Ocho personas murieron tras el desplome de un bombardero estratégico B-52 de la Fuerza Aérea de Estados Unidos en una base militar de California, un hecho que puso bajo la lupa la seguridad operativa de una de las flotas más veteranas del aparato militar estadounidense. El accidente se produjo este lunes durante una maniobra operativa dentro del recinto, donde se activaron los protocolos de emergencia y rescate, mientras las autoridades confirmaban el fallecimiento de todos los ocupantes.
El Pentágono conserva en reserva las identidades de las víctimas hasta completar la notificación a sus familiares, mientras especialistas de la Junta de Seguridad del Transporte y equipos técnicos militares trabajan en la zona para recuperar las cajas negras y determinar si hubo un fallo mecánico, condiciones meteorológicas adversas o error humano.
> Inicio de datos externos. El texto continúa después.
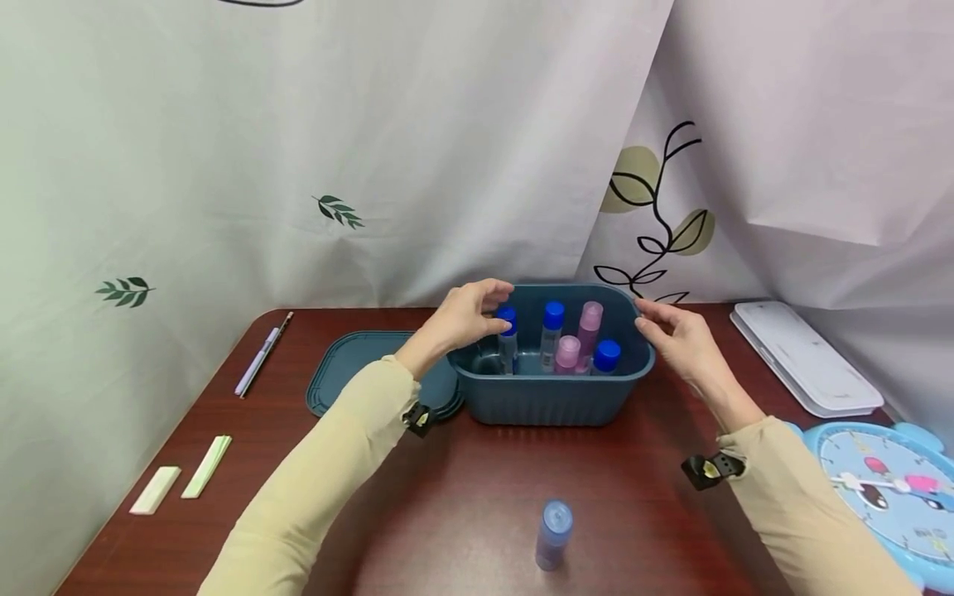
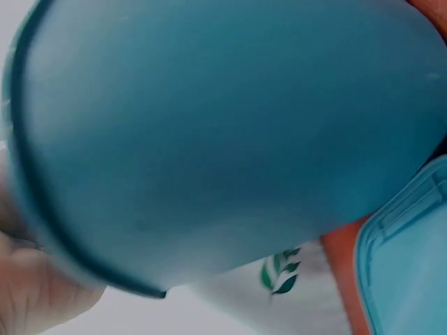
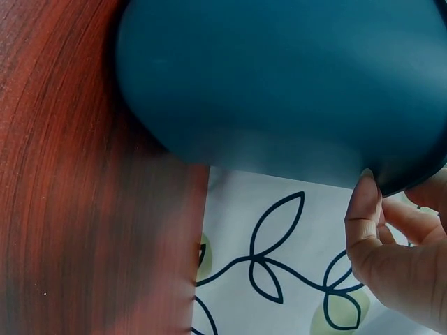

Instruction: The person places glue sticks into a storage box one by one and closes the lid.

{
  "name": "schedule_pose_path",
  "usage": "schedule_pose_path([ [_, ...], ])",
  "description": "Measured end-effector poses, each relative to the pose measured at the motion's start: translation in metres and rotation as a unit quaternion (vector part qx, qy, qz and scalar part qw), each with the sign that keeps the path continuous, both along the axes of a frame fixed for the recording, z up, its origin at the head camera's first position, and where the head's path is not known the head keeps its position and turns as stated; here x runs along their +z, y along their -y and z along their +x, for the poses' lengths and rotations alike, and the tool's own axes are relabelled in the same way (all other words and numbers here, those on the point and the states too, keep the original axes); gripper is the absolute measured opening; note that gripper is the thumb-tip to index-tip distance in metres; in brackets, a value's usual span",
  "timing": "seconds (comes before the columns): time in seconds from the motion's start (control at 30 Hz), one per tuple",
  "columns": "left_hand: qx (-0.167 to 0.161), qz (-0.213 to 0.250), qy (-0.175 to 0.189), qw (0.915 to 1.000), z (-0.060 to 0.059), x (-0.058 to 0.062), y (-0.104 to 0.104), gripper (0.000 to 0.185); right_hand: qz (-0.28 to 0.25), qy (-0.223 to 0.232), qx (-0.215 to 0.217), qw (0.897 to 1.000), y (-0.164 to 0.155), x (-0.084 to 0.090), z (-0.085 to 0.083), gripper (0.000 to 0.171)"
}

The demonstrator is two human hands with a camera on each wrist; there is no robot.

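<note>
a person in beige sleeves is steadying a dark teal storage bin [image 1: 547,389] at the far middle of a reddish wooden table [image 1: 462,497], one hand at each short end. the left hand [image 1: 465,319] is curling over the bin's left rim, fingers bent above the nearest blue-capped bottle [image 1: 508,338]; the right hand [image 1: 681,339] is touching the right rim, thumb along the outer wall, as the right wrist view is showing, with the thumb [image 3: 363,209] lying against the bin's edge. whether either hand is truly clamping the rim or only resting on it, the pictures are not settling.

the bin's long axis is running left to right across the person's front, so both hands are flanking it about evenly, neither plainly nearer. inside it, five small bottles are standing upright: three with blue caps, two with pink caps [image 1: 589,327].

one more bottle, pale blue [image 1: 554,534], is lying on the table well apart from the bin, toward the person and roughly midway between the two forearms, its long axis pointing away from the body toward the bin.

the bin's teal lid [image 1: 350,372] is lying flat just left of the bin, partly under the left wrist. a pen [image 1: 262,354], two pale slips [image 1: 182,478], a white case [image 1: 805,358] and a blue toy clock [image 1: 887,488] are sitting along the table's edges.
</note>
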State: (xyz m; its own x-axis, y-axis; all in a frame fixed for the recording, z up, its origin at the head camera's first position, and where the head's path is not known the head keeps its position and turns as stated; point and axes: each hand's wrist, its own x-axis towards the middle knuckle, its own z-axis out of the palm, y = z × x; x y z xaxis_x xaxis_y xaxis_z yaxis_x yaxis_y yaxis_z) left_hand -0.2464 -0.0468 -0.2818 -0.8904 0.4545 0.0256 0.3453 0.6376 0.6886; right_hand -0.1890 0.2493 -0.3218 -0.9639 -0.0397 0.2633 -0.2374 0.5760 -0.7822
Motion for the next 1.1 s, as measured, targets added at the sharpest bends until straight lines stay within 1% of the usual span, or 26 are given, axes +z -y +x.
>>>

El caso vuelve a situar en primer plano la exigencia de controles rigurosos sobre aeronaves de alta complejidad que requieren mantenimiento preventivo constante.
El impacto del siniestro ya generó alertas sobre los protocolos de vuelo en bases periféricas y zonas habitadas, además de abrir un frente político inmediato. Según el propio reporte, se prevé que el Congreso solicite un informe detallado sobre el estado de la flota aérea, en un contexto en que el resultado visible del operativo es una tragedia con ocho muertos y nuevas preguntas sobre supervisión, prevención y rendición de cuentas.